It ain't my crap ! It belongs to the wife !


----------



## Cowboy

BigAl said:


> It ain't my crap ! It belongs to the wife !


 

 I hada feeling that wasn,t going to go over so well Al . If I would have known it was your wifes stuff I would have suggested , Just Getter done & be quick about it


----------



## BigAl RIP

Yep ! I love that women and i'll move her crap to the day I die . She is the best part of me .


----------



## Cowboy

BigAl said:


> Yep ! I love that women and i'll move her crap to the day I die . She is the best part of me .


 I know the feelin Al , Dont mean Ya cant bitch about things once in awhile though Huh ?


----------



## BigAl RIP

Trailer and truck are all loaded but I messed my back up this morning and been down most of the day . This evening the wife helpped me tarp the load as we are expecting rains tonight and tomorrow . 

   No way in Hell I can drive til the swelling goes down on the nerves .  Damn that hurts .....


----------



## muleman RIP

Sleep good, suck it up and get er done! It is only 1200 miles! Nothing worse than hurting before you start a long drive. The pain just gets worse with the miles and the trip seems like it will never end.


----------



## BigAl RIP

muleman said:


> Sleep good, suck it up and get er done! It is only 1200 miles! Nothing worse than hurting before you start a long drive. The pain just gets worse with the miles and the trip seems like it will never end.


 
 Nieghbor bought over one of them roller massage things .... They work pretty well . I may see if the wife can find one that will work on 12 volt before i leave .


----------



## BigAl RIP

As long as I can get over Donner summit without chains , I am leaving in the morning , with another load . Back feels like a piece of glass on a rocky road . 
 I figure I can be miserable on the road or miserable sitting here at the house.


----------



## Snowtrac Nome

be safe Big Al don't want our favorite krusty owner hurt


----------



## muleman RIP

Good luck Al. Watch those downhill stretches don't push you around!


----------



## BigAl RIP

dds said:


> be safe Big Al don't want our favorite krusty owner hurt


 
 I am too grouchy to get hurt , That just makes me meaner 




muleman said:


> Good luck Al. Watch those downhill stretches don't push you around!

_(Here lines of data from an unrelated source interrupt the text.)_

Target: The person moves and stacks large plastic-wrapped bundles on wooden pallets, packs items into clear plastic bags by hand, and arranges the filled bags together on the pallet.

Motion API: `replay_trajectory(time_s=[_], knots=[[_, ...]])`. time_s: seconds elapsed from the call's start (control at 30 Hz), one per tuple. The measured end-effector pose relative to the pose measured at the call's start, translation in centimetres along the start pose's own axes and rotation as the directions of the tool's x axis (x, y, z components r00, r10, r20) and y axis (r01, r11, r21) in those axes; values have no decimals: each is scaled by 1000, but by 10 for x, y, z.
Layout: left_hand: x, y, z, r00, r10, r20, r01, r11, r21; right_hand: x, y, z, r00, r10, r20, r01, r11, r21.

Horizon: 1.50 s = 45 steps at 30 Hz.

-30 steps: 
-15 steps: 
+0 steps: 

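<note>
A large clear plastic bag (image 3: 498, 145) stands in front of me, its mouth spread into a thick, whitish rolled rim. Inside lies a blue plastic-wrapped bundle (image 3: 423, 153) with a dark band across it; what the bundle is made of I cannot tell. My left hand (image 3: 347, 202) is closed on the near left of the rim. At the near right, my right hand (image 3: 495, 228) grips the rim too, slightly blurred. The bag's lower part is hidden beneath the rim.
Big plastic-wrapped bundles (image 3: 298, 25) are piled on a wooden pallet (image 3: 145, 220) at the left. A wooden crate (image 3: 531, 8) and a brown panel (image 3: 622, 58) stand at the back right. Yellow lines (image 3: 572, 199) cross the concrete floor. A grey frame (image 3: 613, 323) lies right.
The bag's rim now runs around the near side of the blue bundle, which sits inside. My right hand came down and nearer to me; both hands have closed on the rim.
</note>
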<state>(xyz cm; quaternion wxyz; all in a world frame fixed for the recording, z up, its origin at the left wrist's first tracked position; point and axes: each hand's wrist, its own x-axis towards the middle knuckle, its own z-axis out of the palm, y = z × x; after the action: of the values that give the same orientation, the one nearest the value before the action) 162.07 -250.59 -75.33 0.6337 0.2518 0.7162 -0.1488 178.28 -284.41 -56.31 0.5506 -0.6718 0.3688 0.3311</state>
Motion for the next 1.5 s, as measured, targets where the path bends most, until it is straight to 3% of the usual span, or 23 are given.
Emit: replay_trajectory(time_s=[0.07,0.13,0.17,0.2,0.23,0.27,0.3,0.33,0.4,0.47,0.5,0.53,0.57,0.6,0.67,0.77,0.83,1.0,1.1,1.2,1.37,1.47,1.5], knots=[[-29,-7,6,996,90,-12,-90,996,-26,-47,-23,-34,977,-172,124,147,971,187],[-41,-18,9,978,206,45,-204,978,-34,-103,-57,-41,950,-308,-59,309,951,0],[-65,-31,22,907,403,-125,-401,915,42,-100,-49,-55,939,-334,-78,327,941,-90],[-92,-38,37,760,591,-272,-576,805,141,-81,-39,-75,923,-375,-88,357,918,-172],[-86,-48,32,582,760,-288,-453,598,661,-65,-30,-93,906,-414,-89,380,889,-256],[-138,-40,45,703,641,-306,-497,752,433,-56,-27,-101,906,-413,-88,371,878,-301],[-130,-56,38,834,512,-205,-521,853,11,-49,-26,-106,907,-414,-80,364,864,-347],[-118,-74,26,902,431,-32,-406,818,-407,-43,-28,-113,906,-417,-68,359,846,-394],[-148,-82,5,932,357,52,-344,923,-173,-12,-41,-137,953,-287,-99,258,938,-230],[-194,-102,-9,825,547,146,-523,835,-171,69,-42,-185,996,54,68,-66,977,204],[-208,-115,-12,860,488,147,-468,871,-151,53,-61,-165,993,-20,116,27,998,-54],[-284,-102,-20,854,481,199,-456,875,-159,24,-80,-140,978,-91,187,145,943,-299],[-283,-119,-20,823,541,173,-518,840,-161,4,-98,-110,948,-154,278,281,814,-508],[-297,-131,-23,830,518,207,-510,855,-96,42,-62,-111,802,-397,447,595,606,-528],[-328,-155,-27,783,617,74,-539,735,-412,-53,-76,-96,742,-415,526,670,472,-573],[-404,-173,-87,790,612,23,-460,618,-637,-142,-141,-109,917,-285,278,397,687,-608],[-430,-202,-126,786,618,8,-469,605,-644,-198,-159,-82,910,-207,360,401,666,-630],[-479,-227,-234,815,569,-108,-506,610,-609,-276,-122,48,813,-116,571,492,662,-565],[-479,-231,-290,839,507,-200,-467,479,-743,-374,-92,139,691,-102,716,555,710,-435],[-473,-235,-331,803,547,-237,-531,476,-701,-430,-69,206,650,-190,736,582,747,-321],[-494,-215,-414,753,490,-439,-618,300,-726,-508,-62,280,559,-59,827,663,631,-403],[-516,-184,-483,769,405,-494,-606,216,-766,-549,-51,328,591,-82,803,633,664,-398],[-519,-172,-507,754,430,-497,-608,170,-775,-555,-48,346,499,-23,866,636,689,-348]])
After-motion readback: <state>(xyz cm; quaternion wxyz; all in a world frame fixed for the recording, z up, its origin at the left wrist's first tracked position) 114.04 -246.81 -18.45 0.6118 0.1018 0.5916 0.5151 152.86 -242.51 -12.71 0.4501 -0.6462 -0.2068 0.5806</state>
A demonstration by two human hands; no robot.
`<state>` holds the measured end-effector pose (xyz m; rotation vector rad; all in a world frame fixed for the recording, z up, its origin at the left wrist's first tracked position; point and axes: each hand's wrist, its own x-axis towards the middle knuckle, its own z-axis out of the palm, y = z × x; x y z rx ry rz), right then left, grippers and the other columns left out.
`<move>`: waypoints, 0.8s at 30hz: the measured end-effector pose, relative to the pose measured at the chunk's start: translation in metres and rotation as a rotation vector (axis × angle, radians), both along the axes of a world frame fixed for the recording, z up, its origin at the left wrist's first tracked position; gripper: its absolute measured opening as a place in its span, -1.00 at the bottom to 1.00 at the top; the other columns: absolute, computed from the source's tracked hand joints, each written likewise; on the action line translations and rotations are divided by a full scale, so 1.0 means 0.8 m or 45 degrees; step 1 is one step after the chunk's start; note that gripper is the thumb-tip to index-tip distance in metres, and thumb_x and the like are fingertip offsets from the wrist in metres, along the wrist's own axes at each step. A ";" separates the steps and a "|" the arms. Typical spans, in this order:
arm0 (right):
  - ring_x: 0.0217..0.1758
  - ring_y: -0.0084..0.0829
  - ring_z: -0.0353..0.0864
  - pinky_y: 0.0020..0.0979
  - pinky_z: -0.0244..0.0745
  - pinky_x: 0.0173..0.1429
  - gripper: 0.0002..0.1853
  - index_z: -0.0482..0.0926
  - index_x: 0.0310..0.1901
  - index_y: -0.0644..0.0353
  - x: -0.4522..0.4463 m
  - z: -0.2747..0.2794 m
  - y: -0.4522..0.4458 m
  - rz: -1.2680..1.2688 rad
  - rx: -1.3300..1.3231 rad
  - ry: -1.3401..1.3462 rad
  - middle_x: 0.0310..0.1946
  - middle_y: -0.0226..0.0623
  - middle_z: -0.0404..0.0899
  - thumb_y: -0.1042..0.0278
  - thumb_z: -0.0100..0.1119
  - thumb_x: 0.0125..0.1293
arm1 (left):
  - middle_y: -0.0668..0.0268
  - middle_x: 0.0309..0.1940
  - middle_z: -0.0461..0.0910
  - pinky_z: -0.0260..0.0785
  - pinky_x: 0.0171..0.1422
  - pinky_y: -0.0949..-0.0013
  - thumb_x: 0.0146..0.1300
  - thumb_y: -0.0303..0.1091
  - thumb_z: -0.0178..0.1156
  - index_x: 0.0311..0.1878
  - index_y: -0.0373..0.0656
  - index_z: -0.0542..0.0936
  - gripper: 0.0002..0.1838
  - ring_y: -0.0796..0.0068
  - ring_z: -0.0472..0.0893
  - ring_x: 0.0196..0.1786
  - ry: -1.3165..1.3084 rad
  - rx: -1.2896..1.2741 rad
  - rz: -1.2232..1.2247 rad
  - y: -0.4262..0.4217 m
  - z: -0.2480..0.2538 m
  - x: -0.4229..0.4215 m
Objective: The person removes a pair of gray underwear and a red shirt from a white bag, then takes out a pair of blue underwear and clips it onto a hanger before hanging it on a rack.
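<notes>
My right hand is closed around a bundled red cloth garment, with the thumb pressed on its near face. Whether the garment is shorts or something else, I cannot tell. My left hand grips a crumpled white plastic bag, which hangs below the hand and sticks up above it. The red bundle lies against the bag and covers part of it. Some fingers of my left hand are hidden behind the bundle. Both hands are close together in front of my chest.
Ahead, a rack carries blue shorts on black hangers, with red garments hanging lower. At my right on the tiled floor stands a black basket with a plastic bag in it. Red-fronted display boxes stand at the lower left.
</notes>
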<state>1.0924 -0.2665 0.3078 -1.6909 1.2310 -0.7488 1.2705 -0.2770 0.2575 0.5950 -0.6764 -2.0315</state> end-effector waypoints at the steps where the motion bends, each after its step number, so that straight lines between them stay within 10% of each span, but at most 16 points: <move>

 Took the truck  and fueled up in town and was kinda surprised at how easy the trailer towed . I guess furniture is really not that heavy , just bulky . I am no speed demon . Got the trailer breaks working perfectly too .  Its a 14 to 17 hour trip depending on the weather and road conditions . I'll be back in Calif on Saturday night late . 
 If all goes well I plan to make another trip next Tuesday . Come Hell or high water this move is getting done !!!


----------



## mbsieg

Hey Al if you have room on one of your loads I have a Blade in Sac I would really like to buy...........


----------



## ki0ho

Its to bad some of us arent close enough to come help.  sorry al. Later Jerry.


----------



## BigAl RIP

mbsieg said:


> Hey Al if you have room on one of your loads I have a Blade in Sac I would really like to buy...........


 

Mike , Send me some infor and let me see what I can do . How big a blade ? Whats it weigh ? 

If I can , You know i would be willing to help get it as far as Elk City .


----------



## BigAl RIP

ki0ho said:


> Its to bad some of us arent close enough to come help. sorry al. Later Jerry.


 
 Jerry , I would gladly pay or trade some of the best Elk and deer huntin in the lower 48 to be done with this  move !!!!!


----------



## mbsieg

BigAl said:


> Mike , Send me some infor and let me see what I can do . How big a blade ? Whats it weigh ?
> 
> If I can , You know i would be willing to help get it as far as Elk City .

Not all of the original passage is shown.